What the exercise asks →
Set down each entry exactly as it stands, without altering a single character.

Records to process →
--- --- ---

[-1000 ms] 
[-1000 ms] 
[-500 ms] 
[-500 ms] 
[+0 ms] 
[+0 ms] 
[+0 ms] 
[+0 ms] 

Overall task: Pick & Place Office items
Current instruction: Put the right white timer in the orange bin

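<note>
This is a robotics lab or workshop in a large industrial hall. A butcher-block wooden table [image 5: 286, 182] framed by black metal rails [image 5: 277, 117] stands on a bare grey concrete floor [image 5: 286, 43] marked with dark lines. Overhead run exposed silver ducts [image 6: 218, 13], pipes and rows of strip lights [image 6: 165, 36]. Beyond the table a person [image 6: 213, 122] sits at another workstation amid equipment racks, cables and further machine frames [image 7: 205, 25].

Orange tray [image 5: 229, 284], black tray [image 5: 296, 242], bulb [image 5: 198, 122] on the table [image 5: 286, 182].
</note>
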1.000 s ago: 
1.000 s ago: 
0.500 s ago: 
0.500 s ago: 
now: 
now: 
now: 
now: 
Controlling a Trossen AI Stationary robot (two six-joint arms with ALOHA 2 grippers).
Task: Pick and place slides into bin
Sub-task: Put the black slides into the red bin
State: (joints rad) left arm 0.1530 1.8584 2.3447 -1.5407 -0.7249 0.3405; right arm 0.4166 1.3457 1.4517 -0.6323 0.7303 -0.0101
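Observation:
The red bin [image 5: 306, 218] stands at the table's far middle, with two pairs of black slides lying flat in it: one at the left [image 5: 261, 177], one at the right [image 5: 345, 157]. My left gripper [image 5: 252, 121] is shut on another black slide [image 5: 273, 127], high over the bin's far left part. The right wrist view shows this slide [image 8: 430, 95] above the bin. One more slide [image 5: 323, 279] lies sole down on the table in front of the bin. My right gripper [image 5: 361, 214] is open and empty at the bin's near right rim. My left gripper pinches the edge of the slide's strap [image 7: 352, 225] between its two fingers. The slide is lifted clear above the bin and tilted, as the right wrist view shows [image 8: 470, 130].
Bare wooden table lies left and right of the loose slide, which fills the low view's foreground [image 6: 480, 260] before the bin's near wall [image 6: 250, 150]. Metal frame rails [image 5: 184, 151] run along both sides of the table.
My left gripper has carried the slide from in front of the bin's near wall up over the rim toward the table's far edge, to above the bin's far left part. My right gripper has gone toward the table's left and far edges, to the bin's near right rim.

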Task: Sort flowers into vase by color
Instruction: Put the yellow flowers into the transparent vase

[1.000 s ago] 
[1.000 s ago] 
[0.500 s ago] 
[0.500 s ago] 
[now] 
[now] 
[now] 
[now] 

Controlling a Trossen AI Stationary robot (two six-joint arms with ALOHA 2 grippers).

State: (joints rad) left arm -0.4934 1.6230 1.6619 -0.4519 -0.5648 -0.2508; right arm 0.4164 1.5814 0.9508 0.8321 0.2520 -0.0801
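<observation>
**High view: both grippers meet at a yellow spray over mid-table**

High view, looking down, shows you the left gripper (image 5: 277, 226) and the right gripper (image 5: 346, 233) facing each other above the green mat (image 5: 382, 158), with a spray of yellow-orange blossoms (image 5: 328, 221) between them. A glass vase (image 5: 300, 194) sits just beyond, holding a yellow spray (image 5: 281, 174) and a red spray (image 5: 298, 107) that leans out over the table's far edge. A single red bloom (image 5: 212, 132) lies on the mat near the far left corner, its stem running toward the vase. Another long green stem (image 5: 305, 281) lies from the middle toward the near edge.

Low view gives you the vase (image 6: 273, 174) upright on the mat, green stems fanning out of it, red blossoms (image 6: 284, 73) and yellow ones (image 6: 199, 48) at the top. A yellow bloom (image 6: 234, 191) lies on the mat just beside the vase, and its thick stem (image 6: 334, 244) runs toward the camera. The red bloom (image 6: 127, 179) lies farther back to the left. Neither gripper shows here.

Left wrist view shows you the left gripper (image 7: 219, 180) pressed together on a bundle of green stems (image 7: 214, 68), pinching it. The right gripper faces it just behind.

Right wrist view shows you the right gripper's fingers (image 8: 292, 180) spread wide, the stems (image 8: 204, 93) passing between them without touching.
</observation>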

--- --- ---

Answer below →
[-1000 ms] 
[-1000 ms] 
[-500 ms] 
[-500 ms] 
[+0 ms] 
[+0 ms] 
[+0 ms] 
[+0 ms] 

Overall task: Pick & Place Office items
Current instruction: Put the right white timer in the orange bin

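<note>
This is a robotics lab or workshop in a large industrial hall. A butcher-block wooden table [image 5: 286, 182] framed by black metal rails [image 5: 277, 117] stands on a bare grey concrete floor [image 5: 286, 43] marked with dark lines. Overhead run exposed silver ducts [image 6: 218, 13], pipes and rows of strip lights [image 6: 165, 36]. Beyond the table a person [image 6: 213, 122] sits at another workstation amid equipment racks, cables and further machine frames [image 7: 205, 25].

Orange tray [image 5: 229, 284], black tray [image 5: 296, 242], bulb [image 5: 198, 122] on the table [image 5: 286, 182].
</note>
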1.000 s ago: 
1.000 s ago: 
0.500 s ago: 
0.500 s ago: 
now: 
now: 
now: 
now: 
Controlling a Trossen AI Stationary robot (two six-joint arms with ALOHA 2 grippers).
Task: Pick and place slides into bin
Sub-task: Put the black slides into the red bin
State: (joints rad) left arm 0.1530 1.8584 2.3447 -1.5407 -0.7249 0.3405; right arm 0.4166 1.3457 1.4517 -0.6323 0.7303 -0.0101
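Observation:
The red bin [image 5: 306, 218] stands at the table's far middle, with two pairs of black slides lying flat in it: one at the left [image 5: 261, 177], one at the right [image 5: 345, 157]. My left gripper [image 5: 252, 121] is shut on another black slide [image 5: 273, 127], high over the bin's far left part. The right wrist view shows this slide [image 8: 430, 95] above the bin. One more slide [image 5: 323, 279] lies sole down on the table in front of the bin. My right gripper [image 5: 361, 214] is open and empty at the bin's near right rim. My left gripper pinches the edge of the slide's strap [image 7: 352, 225] between its two fingers. The slide is lifted clear above the bin and tilted, as the right wrist view shows [image 8: 470, 130].
Bare wooden table lies left and right of the loose slide, which fills the low view's foreground [image 6: 480, 260] before the bin's near wall [image 6: 250, 150]. Metal frame rails [image 5: 184, 151] run along both sides of the table.
My left gripper has carried the slide from in front of the bin's near wall up over the rim toward the table's far edge, to above the bin's far left part. My right gripper has gone toward the table's left and far edges, to the bin's near right rim.
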
Task: Sort flowers into vase by color
Instruction: Put the yellow flowers into the transparent vase

[1.000 s ago] 
[1.000 s ago] 
[0.500 s ago] 
[0.500 s ago] 
[now] 
[now] 
[now] 
[now] 

Controlling a Trossen AI Stationary robot (two six-joint arms with ALOHA 2 grippers).

State: (joints rad) left arm -0.4934 1.6230 1.6619 -0.4519 -0.5648 -0.2508; right arm 0.4164 1.5814 0.9508 0.8321 0.2520 -0.0801
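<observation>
**High view: both grippers meet at a yellow spray over mid-table**

High view, looking down, shows you the left gripper (image 5: 277, 226) and the right gripper (image 5: 346, 233) facing each other above the green mat (image 5: 382, 158), with a spray of yellow-orange blossoms (image 5: 328, 221) between them. A glass vase (image 5: 300, 194) sits just beyond, holding a yellow spray (image 5: 281, 174) and a red spray (image 5: 298, 107) that leans out over the table's far edge. A single red bloom (image 5: 212, 132) lies on the mat near the far left corner, its stem running toward the vase. Another long green stem (image 5: 305, 281) lies from the middle toward the near edge.

Low view gives you the vase (image 6: 273, 174) upright on the mat, green stems fanning out of it, red blossoms (image 6: 284, 73) and yellow ones (image 6: 199, 48) at the top. A yellow bloom (image 6: 234, 191) lies on the mat just beside the vase, and its thick stem (image 6: 334, 244) runs toward the camera. The red bloom (image 6: 127, 179) lies farther back to the left. Neither gripper shows here.

Left wrist view shows you the left gripper (image 7: 219, 180) pressed together on a bundle of green stems (image 7: 214, 68), pinching it. The right gripper faces it just behind.

Right wrist view shows you the right gripper's fingers (image 8: 292, 180) spread wide, the stems (image 8: 204, 93) passing between them without touching.
</observation>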

The output is complete.